Learning the Rules

Therefore, the first “practice routine” you should use is to follow Chapter One, starting from the beginning and applying the concepts to a composition you want to play. The objective is to become familiar with all the available practice methods. You can choose a piece that you have never played before, but the best choice is probably a composition that you have already practiced a little so that you can concentrate more on learning the practice methods than learning the composition. Choose a piece that is not too long and not too difficult. Before you start on the piano, read the entire Chapter One (or the whole book) once quickly. Don’t even try to learn anything the first time because this book contains so many ideas, and they are described so concisely, that most people need to read it several times. You will be surprised at how well the key ideas will register permanently in your brain when you read something without trying to memorize everything in it. Read it the first time as if you are reading a novel or some fun story and skip sections that you think have too much detail; after you pass all the major ideas through your brain once, it will become much easier to understand the beginning of the book even if you don’t remember most of what you read previously. You will also have a good idea of the outline of the book and how it is organized: all the basics are presented in Chapter One, section II, and the more advanced concepts are discussed in section III.
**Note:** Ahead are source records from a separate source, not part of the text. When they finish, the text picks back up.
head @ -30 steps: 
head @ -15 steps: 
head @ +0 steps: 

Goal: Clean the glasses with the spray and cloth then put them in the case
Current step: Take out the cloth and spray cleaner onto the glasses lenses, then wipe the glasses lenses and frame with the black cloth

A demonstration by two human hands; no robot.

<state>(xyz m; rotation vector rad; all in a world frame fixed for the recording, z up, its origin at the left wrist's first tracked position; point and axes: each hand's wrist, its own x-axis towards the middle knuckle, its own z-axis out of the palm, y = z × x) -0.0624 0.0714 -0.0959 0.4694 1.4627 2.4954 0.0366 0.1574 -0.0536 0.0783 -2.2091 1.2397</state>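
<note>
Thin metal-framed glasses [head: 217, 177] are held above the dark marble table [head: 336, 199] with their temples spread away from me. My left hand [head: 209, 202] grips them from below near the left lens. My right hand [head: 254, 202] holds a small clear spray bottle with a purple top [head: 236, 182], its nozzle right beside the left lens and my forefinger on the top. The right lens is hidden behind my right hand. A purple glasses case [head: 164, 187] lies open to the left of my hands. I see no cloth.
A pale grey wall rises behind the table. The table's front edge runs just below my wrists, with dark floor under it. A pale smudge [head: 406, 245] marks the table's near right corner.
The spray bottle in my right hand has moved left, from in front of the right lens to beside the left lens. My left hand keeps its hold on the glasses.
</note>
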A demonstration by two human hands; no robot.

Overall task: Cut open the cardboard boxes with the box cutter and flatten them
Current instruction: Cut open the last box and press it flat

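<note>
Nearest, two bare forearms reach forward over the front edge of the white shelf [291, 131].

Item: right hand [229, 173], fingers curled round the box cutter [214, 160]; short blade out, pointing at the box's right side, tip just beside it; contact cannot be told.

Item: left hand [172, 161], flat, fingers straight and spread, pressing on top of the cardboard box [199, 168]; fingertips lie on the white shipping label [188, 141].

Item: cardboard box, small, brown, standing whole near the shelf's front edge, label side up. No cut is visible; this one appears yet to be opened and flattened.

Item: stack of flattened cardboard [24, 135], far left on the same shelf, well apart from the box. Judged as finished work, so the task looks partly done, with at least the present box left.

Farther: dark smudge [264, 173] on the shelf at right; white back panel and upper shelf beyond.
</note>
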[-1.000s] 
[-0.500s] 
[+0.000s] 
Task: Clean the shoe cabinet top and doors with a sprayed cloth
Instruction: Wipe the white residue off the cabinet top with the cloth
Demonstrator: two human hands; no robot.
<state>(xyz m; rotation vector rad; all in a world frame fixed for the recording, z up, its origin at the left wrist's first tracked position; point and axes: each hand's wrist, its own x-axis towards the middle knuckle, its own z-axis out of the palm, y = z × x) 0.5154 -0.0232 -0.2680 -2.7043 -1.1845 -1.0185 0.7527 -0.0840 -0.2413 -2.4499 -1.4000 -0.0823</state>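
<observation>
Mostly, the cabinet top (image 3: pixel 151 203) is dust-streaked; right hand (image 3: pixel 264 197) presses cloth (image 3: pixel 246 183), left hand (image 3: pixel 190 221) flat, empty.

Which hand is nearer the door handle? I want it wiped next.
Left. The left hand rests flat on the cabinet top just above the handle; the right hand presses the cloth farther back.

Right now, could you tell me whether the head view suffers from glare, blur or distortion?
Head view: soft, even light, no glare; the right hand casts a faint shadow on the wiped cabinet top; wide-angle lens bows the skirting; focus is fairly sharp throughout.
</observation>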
There is no need to practice each method until you become good at it, before going on to the next one. The idea is to try each one several times and to understand the purposes of the methods and to get a rough idea of how the objectives are achieved. You will have plenty of time to practice them later on! Of course, you might have fun applying them and end up spending a lot of time on some particularly rewarding methods. There is nothing wrong with that!

Once you have some familiarity with most of the practice methods, we are ready to design practice routines. In order to design generally useful routines, we assume that you have had at least one year of serious piano practice. Our objective is to learn Bach’s Invention #4.